Tuesday, October 19th 2021

SK hynix Announces Development of HBM3 DRAM

SK hynix Inc. announced that it has become the first in the industry to successfully develop the High Bandwidth Memory 3, the world's best-performing DRAM. HBM3, the fourth generation of the HBM technology with a combination of multiple DRAM chips vertically connected, is a high value product that innovatively raises the data processing rate.

The latest development, which follows the start of mass production of HBM2E in July last year, is expected to help consolidate the company's leadership in the market. SK hynix was also the first in the industry to start mass production of HBM2E. SK hynix's HBM3 is not only the fastest DRAM in the world, but also comes with the biggest capacity and significantly improved level of quality.
The latest product can process up to 819 GB (Gigabyte) per second, meaning that 163 FHD (full-HD) movies (5 GB each) can be transmitted in a single second. This represents a 78% increase in the data-processing speed compared with the HBM2E. It also corrects data (bit) errors with the help of the built-in on-die error-correction code, significantly improving the reliability of the product.

SK hynix's HBM3 will be provided in two capacity types of 24 GB - the industry's biggest -- and 16 GB. For the 24 GB product, SK hynix engineers ground the height of a DRAM chip to approximately 30 micrometer, equivalent to a third of an A4 paper's thickness, before vertically stacking 12 chips using the through silicon via technology.

HBM3 is expected to be mainly adopted by high-performance data centers as well as machine learning platforms that enhance the level of artificial intelligence and super computing performance used to conduct climate change analysis and drug development.

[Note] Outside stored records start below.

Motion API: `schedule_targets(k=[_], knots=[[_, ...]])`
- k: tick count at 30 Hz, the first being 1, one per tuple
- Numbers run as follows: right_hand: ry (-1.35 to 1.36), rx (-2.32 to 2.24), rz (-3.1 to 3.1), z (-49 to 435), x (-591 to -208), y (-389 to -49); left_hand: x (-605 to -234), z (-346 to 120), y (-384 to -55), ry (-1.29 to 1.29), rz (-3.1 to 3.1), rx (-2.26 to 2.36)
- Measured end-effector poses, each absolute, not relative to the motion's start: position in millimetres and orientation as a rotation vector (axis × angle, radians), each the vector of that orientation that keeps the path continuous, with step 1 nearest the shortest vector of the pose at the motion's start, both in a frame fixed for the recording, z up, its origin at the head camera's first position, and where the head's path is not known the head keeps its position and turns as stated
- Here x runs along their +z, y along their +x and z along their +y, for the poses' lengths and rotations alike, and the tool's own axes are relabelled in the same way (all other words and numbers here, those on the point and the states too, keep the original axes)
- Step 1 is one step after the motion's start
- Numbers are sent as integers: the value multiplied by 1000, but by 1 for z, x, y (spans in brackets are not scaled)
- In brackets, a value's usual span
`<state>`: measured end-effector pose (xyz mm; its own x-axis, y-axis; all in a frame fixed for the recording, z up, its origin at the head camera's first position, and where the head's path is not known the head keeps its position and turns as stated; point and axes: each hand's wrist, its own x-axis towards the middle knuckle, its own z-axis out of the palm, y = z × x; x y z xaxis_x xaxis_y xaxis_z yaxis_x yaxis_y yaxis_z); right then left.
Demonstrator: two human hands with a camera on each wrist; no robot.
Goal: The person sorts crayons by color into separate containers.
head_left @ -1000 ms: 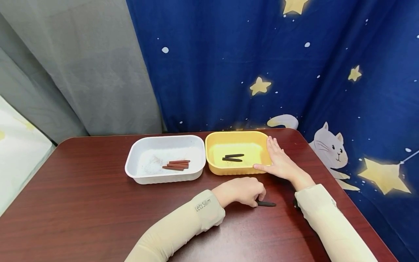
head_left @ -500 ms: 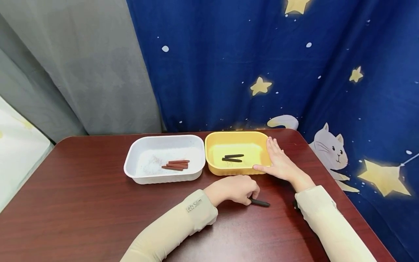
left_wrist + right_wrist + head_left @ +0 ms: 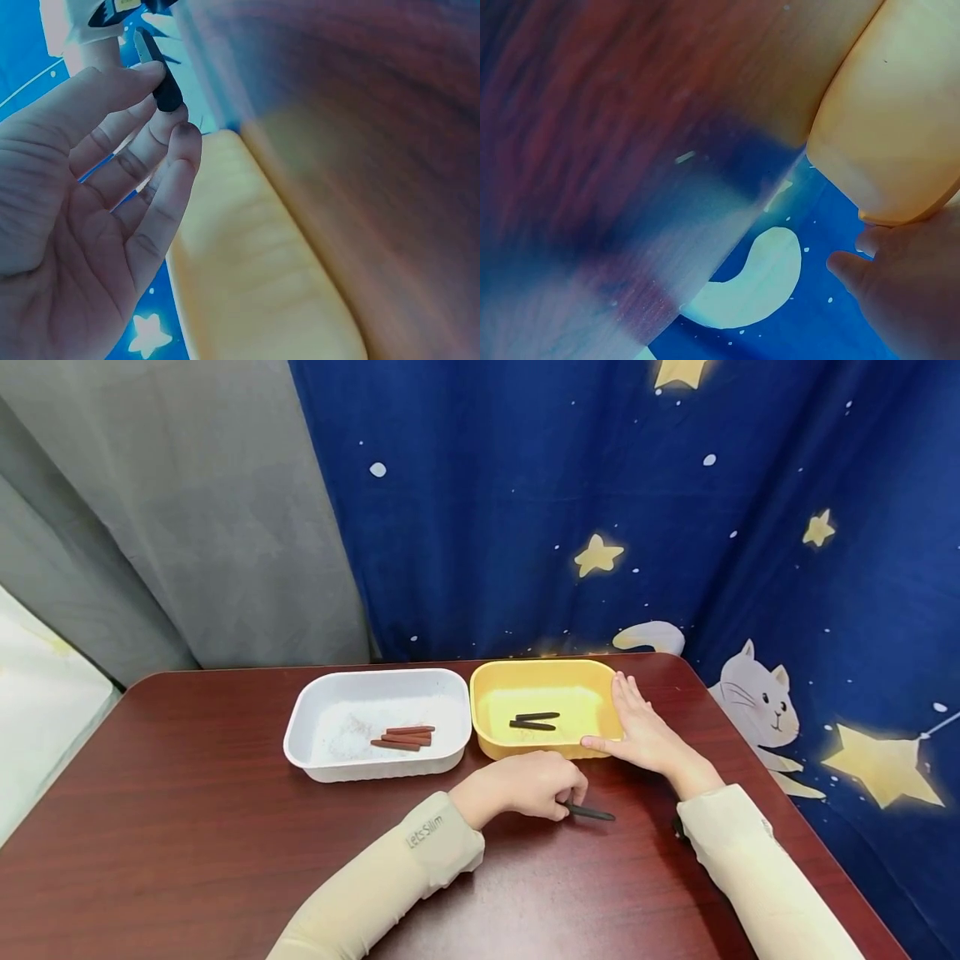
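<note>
In the head view my left hand point(image 3: 525, 783) pinches a black crayon point(image 3: 589, 812) in front of the yellow tray point(image 3: 540, 752). The left wrist view shows the crayon point(image 3: 159, 71) between thumb and fingertips, its tapered end pointing away from the palm. My right hand point(image 3: 648, 735) rests with fingers spread on the right rim of the yellow tray. Two more black crayons point(image 3: 534, 725) lie inside that tray. To its left stands a white tray point(image 3: 307, 739) with several red-brown crayons point(image 3: 406, 738) in it.
Both trays stand side by side near the far edge of the dark red wooden table point(image 3: 187, 827). Behind the table hang a grey curtain point(image 3: 225, 527) and a blue curtain point(image 3: 487, 527) with stars and a cat.
My left hand has moved left and slightly toward the yellow tray, carrying the black crayon with it. The right hand has stayed on the tray's rim.
</note>
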<state>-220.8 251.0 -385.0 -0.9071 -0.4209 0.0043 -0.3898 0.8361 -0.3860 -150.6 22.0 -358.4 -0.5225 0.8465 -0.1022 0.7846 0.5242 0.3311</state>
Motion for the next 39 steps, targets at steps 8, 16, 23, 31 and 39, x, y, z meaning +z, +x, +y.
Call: schedule_targets(k=[8, 16, 23, 31, 39], knots=[[-638, -611, 2931, 251, -385, -221, -351, 14, -157, 1405, 2522, 392], [-637, -605, 2942, 251, -386, -221, -341, 7, -166, 1412, 2523, 412], [-635, -614, 2936, 249, -385, -220, -333, -1, -172, 1417, 2583, 451], [-657, -591, 2944, 249, -385, -220, -329, -10, -191, 1347, 2647, 506], [-650, -589, 2942, 249, -385, -220, -339, -13, -215, 1265, 2675, 605]])
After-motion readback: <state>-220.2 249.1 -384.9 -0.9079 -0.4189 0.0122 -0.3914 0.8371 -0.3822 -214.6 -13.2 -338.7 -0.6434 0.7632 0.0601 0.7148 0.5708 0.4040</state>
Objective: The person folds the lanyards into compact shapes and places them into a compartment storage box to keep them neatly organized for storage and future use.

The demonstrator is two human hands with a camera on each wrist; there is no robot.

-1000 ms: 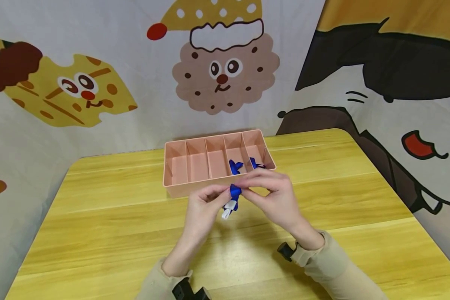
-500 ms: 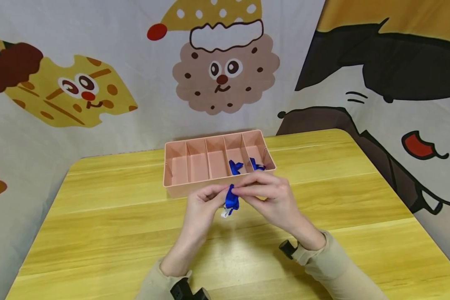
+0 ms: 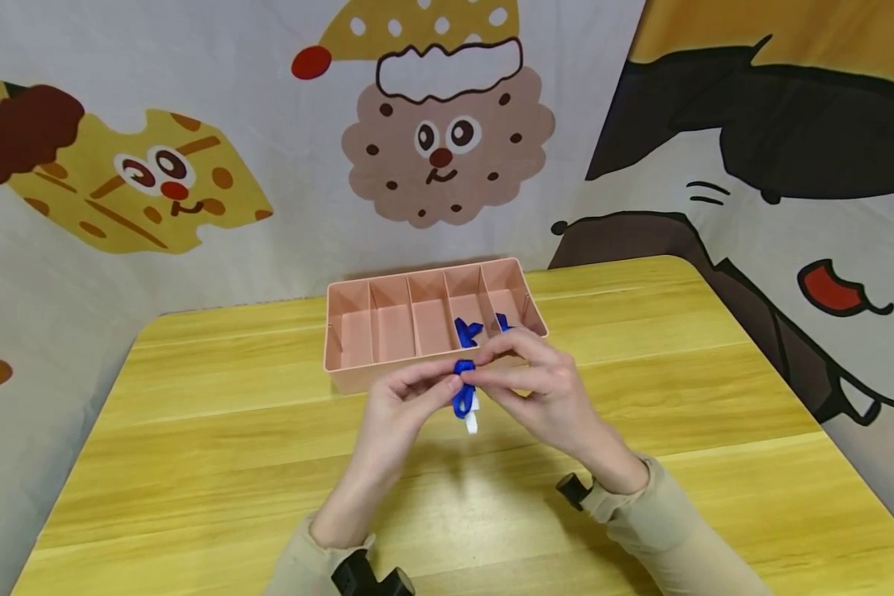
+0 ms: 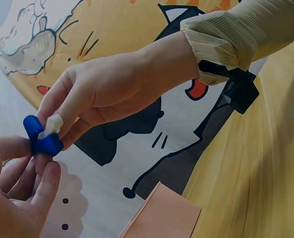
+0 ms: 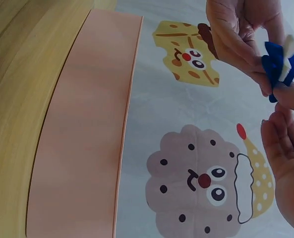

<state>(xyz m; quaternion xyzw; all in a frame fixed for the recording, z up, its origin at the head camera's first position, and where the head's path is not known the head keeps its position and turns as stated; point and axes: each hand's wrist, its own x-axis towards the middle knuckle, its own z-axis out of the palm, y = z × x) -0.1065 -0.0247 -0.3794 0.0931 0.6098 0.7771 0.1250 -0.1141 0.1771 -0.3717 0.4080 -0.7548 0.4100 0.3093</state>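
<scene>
A blue lanyard [image 3: 463, 404] is bunched into a small loop between both hands, in front of the box. Its white plastic clip [image 3: 472, 425] hangs below the fingers. My left hand [image 3: 401, 407] pinches the band from the left with thumb and fingertips. From the right, the thumb and fingers of my right hand [image 3: 547, 393] pinch the same piece near its top. In the left wrist view, the folded band [image 4: 48, 146] has the white clip [image 4: 53, 124] lying across it. The right wrist view also shows the loops [image 5: 272, 64] held at the fingertips.
Behind the hands, a pink box [image 3: 387, 372] with several compartments stands on the wooden table [image 3: 216, 463]. One blue piece [image 3: 468, 333] lies in its fourth compartment; another [image 3: 502, 321] in the rightmost is partly hidden by the right hand. A cartoon-printed cloth [image 3: 283, 248] hangs behind.
The lanyard has turned between the fingers: its band now forms a tighter loop, and the white clip has swung from the lower left to the lower right. Both hands stay nearly in place.
</scene>
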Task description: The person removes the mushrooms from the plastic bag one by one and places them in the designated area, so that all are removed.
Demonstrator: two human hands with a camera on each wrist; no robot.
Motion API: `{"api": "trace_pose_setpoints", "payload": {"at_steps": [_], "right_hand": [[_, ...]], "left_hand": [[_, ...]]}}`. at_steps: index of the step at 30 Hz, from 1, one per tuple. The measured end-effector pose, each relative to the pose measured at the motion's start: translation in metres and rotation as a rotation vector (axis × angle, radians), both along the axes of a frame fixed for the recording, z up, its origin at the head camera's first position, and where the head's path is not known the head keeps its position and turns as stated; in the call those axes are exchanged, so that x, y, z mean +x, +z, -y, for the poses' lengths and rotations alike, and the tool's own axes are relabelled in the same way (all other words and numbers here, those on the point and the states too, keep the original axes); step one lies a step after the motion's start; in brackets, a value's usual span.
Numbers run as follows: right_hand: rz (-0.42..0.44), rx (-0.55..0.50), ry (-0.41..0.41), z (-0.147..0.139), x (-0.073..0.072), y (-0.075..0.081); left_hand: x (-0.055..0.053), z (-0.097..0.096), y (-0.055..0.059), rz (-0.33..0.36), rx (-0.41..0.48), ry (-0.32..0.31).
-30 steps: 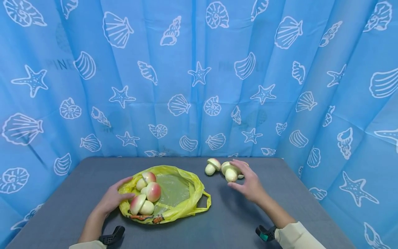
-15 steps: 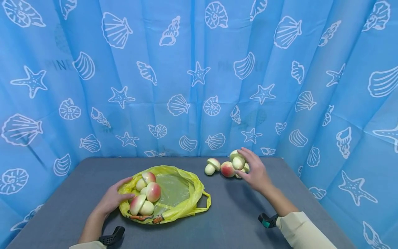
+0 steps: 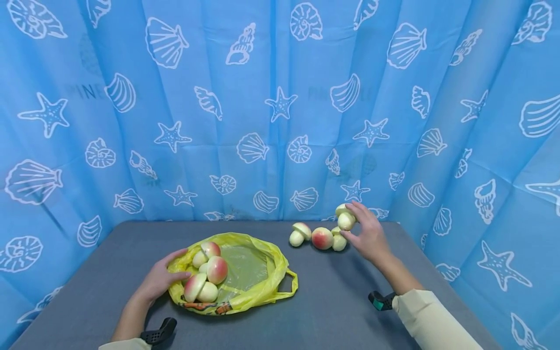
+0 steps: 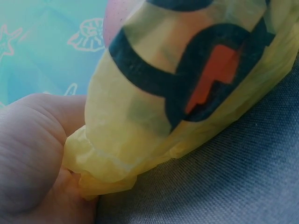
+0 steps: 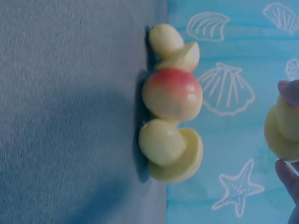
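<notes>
A pale mushroom (image 3: 346, 220) is pinched between thumb and fingers of the right hand (image 3: 369, 236), raised by the far edge of the table (image 3: 315, 311), toward its far right corner; near it, three mushrooms (image 3: 322, 238) sit along that edge; nearer the table's left edge, the left hand (image 3: 159, 279) grips the side of a yellow bag (image 3: 251, 300) with three more mushrooms (image 3: 216, 270) visible inside. Beyond hangs a blue curtain (image 3: 271, 165).

Yellow bag (image 3: 253, 297), cream-red mushrooms (image 3: 217, 270), grey table (image 3: 315, 301), shell-patterned blue curtain (image 3: 280, 167)
</notes>
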State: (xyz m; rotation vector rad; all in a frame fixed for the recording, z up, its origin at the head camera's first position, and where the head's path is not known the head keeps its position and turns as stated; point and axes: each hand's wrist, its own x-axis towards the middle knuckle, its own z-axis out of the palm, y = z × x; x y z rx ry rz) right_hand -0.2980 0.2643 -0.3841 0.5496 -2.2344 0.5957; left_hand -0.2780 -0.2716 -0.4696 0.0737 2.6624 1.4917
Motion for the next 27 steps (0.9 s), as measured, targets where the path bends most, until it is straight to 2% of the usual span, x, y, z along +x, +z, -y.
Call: {"api": "trace_pose_setpoints", "payload": {"at_steps": [13, 27], "right_hand": [[0.092, -0.004, -0.079, -0.02, -0.005, -0.009], [0.205, 0.001, -0.145, -0.042, -0.015, -0.032]], "left_hand": [[0.002, -0.001, 0.003, 0.003, 0.015, -0.007], [0.003, -0.002, 0.005, -0.014, -0.005, -0.007]]}}
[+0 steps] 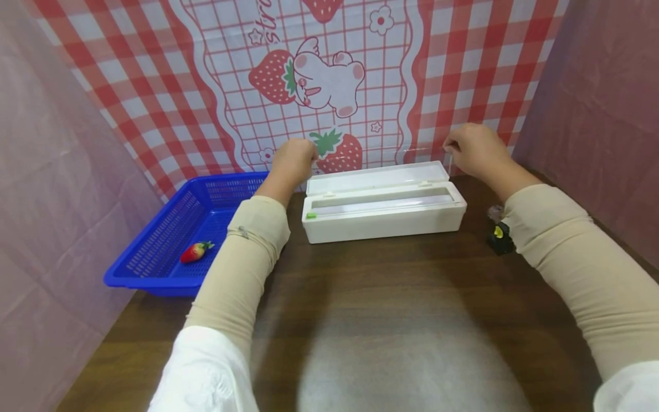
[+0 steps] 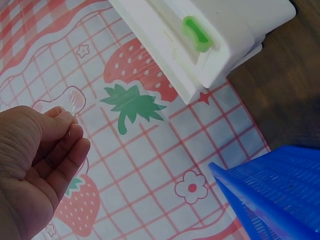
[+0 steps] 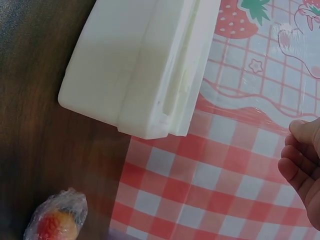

"Since its launch of the world's first HBM DRAM, SK hynix has succeeded in developing the industry's first HBM3 after leading the HBM2E market," said Seon-yong Cha, Executive Vice President in charge of the DRAM development. "We will continue our efforts to solidify our leadership in the premium memory market and help boost the values of our customers by providing products that are in line with the ESG management standards."
Add your own comment

15 Comments on SK hynix Announces Development of HBM3 DRAM

#1
blanarahul
819 GByte/sec divided by 128 Bytes / cycle = 6400 million cycles per sec = 6400 MHz clock speed
Posted on Reply
#2
Richards
Insane bandwidth... IMAGINE a gpu being feed this amount of data
Posted on Reply
#3
dj-electric
RichardsInsane bandwidth... IMAGINE a gpu being feed this amount of data
Tks tks...
Imagine a CPU fed this speed of data
Posted on Reply
#4
usiname
RichardsInsane bandwidth... IMAGINE a gpu being feed this amount of data
I can, 3070 TI v2
Posted on Reply
#5
TheinsanegamerN
RichardsInsane bandwidth... IMAGINE a gpu being feed this amount of data
The last HBM GPU we got was the vega 64, and before that the fury x, neither of which was very impressive.
Posted on Reply
#6
blanarahul
RichardsInsane bandwidth... IMAGINE a gpu being feed this amount of data

NVIDIA GeForce RTX 3090 - 24 GB

Memory Bandwidth: 936 GB/sec

NVIDIA GeForce RTX 3080 Ti - 12 GB

Memory Bandwidth: 912 GB/sec

NVIDIA GeForce RTX 3080 - 10 GB

Memory Bandwidth: 760 GB/sec
Posted on Reply
#7
Richards
TheinsanegamerNThe last HBM GPU we got was the vega 64, and before that the fury x, neither of which was very impressive.
Maybe it was the architecture not the memory.. rdna architecture is way better than vega
blanarahul

NVIDIA GeForce RTX 3090 - 24 GB

Memory Bandwidth: 936 GB/sec

NVIDIA GeForce RTX 3080 Ti - 12 GB

Memory Bandwidth: 912 GB/sec

NVIDIA GeForce RTX 3080 - 10 GB

Memory Bandwidth: 760 GB/sec
Gddr6x is horrible its a power pig... hbm is way more efficient if a 3080 had hbm its tdp would be 250 watts
Posted on Reply
#8
Punkenjoy
This is the bandwidth for 1 stack. Vega 64 had 2 stack of those. A GPU having the same layout today would have either 32 or 48 GB or VRAM and 1.64 GB/s of bandwidth.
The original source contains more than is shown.